**REQUIREMENT:** Only the lines below between the ones containing "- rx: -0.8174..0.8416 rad" and "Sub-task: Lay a", inclusive, are to be reproduced, each exactly as it stands.

**RAW DATA:**
----------
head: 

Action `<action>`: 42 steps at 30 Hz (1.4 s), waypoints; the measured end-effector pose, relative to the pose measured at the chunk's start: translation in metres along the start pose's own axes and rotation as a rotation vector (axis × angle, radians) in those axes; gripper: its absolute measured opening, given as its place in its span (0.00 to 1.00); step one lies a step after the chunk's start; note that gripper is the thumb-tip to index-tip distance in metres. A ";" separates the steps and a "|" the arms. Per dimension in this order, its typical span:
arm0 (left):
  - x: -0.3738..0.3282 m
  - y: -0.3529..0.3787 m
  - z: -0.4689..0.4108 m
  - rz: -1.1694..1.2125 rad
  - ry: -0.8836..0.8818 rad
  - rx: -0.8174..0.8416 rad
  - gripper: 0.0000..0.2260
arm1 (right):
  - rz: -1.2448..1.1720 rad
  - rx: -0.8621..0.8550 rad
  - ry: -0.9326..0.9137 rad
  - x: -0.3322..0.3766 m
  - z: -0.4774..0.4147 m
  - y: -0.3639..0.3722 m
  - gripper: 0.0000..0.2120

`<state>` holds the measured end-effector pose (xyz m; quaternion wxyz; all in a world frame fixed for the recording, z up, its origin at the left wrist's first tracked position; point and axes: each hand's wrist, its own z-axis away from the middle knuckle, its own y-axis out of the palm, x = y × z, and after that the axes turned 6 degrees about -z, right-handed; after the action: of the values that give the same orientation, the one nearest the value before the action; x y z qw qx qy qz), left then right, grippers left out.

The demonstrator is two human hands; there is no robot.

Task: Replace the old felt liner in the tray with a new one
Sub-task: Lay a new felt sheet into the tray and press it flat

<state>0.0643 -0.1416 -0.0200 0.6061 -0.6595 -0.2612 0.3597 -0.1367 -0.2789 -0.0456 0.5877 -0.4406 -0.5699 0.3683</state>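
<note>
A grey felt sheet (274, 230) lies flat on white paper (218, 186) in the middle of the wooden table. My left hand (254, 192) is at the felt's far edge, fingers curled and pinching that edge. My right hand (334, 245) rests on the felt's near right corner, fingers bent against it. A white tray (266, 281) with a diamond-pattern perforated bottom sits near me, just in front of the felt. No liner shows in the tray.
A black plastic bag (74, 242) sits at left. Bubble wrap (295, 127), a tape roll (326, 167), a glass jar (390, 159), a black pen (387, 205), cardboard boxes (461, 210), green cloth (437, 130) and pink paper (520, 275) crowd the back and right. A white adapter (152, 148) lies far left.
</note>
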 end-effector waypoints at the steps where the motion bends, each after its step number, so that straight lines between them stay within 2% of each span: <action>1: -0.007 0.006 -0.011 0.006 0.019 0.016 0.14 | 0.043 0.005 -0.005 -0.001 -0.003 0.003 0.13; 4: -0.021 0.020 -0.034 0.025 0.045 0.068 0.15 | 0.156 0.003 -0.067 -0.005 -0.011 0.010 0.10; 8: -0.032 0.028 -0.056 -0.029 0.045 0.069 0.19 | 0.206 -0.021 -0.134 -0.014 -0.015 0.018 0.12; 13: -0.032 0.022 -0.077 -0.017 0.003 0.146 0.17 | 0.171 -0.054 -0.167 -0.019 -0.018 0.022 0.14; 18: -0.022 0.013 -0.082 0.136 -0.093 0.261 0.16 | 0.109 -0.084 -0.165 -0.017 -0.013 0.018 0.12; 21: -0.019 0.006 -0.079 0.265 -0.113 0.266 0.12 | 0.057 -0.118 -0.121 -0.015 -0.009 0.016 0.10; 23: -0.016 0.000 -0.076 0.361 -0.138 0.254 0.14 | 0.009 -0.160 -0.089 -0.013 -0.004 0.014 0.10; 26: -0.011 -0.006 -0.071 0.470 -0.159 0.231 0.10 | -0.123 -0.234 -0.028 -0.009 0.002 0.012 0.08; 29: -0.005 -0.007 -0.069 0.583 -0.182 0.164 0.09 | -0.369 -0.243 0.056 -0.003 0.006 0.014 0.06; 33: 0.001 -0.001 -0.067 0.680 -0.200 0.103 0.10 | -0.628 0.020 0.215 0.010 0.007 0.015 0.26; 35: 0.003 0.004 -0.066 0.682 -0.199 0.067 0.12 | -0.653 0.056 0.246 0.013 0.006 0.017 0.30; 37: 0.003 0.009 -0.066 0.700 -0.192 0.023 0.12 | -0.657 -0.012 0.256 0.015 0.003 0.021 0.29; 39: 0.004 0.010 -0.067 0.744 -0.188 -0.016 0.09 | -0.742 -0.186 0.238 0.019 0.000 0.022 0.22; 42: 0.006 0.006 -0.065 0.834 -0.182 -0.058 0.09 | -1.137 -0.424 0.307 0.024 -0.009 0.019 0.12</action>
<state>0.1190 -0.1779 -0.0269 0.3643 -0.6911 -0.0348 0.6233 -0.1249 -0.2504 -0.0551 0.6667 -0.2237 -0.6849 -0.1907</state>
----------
**SOLUTION TO THE PROBLEM:**
  - rx: -0.8174..0.8416 rad
  - gripper: 0.0000..0.2260
arm1 (right):
  - rz: -1.2448..1.1720 rad
  - rx: -0.8621..0.8550 rad
  - ry: -0.9326..0.9137 rad
  - x: -0.3322..0.3766 m
  - z: -0.4774..0.4147 m
  - y: -0.3639..0.3722 m
  - gripper: 0.0000..0.2120

`<state>` holds the measured end-effector pose (xyz m; quaternion wxyz; all in a world frame fixed for the recording, z up, its origin at the left wrist's first tracked position; point and axes: each hand's wrist, its own z-axis away from the middle knuckle, its own y-axis out of the palm, x = y × z, and after that the axes turned 6 degrees about -z, right-handed; after the action: of the values that give the same orientation, the one nearest the value before the action; x y z qw qx qy qz), left then right, grippers left out.

The demonstrator is two human hands; there is no robot.

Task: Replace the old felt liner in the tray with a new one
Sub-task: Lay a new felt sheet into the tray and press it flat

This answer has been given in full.